STI testing levels now higher than before the pandemic
Last year, the GGD health services performed 164,715 tests for sexually transmitted infections (STIs). That is 19 percent more than in 2021 and for the first time back to pre-pandemic levels. In 2019, the GGDs tested 150,782 people for STIs.
The number of STI consultations was low in 2020 and 2021 when health services scaled down regular care to focus on combating the coronavirus pandemic. But it now seems that people are returning to health services when they worry about contracting an infection during sex, the public health institute RIVM said on Friday.
The increase in STI consultations is partly due to the PrEP experiment launched last year for men who have sex with other men. Part of the experiment with the drug that helps prevent an HIV infection is to regularly get tested for STIs.
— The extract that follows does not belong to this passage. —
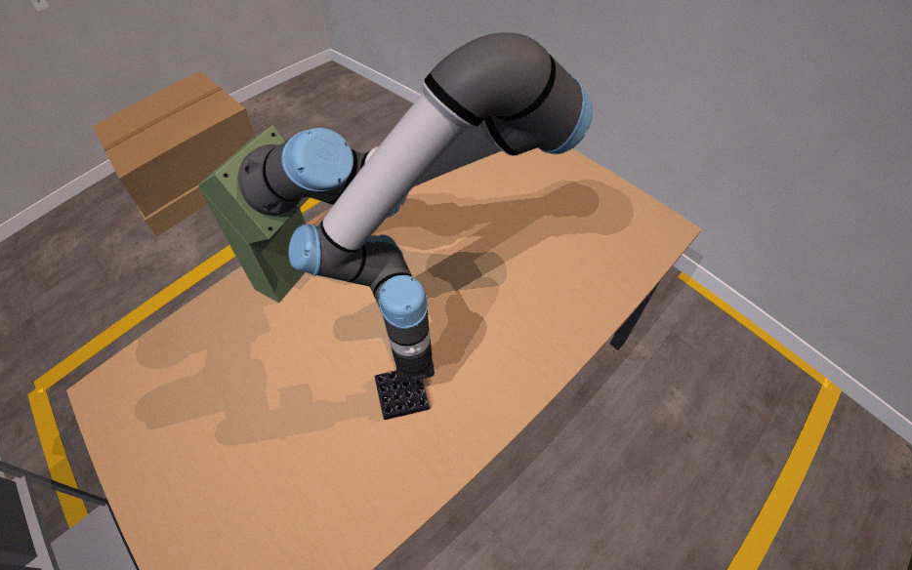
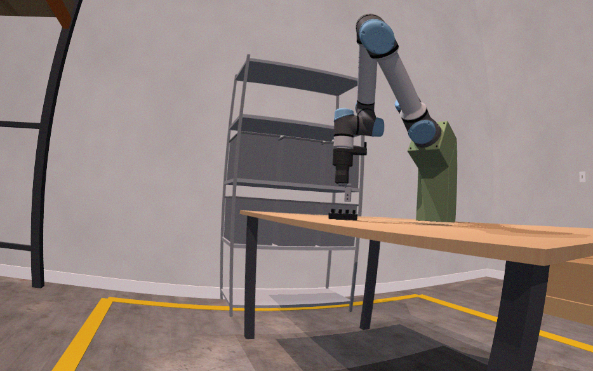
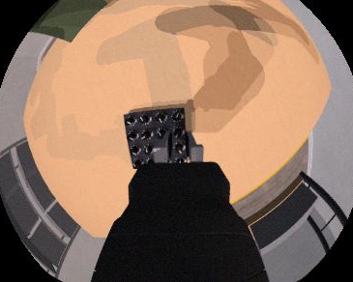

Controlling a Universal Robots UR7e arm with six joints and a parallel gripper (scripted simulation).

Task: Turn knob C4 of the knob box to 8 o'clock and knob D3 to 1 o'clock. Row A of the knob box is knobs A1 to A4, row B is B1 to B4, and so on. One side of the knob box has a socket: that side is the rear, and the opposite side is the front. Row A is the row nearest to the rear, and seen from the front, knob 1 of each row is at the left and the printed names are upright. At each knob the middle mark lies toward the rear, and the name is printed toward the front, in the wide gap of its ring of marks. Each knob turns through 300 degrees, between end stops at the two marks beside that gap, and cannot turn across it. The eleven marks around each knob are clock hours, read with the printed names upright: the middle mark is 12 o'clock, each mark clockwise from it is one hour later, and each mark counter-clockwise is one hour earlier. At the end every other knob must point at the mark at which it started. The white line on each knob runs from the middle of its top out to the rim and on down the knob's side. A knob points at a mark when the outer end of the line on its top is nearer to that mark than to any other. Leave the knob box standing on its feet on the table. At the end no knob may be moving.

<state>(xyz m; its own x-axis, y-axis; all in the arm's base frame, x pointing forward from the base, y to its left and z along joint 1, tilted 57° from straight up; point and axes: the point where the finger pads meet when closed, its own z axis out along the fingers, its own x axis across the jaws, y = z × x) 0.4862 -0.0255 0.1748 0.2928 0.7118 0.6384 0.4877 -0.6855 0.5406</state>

But the GGDs also tested more women, heterosexual men, and others not part of the PrEP experiment for STIs last year.
The RIVM noted an increase in chlamydia, with 21.2 percent of heterosexual men and 17.9 percent of women who went to get tested testing positive for the STI. In 2019, before the pandemic, those percentages were 18.4 and 15.3, respectively. “Remarkably, the increase in 2022 was only visible among people under the age of 25,” the institute said.
There was also a sharp increase in gonorrhea. Last year, 10,600 people tested positive for the STI, a rise of 33 percent compared to 2021. Here, too, the increased diagnoses were most prevalent among young people.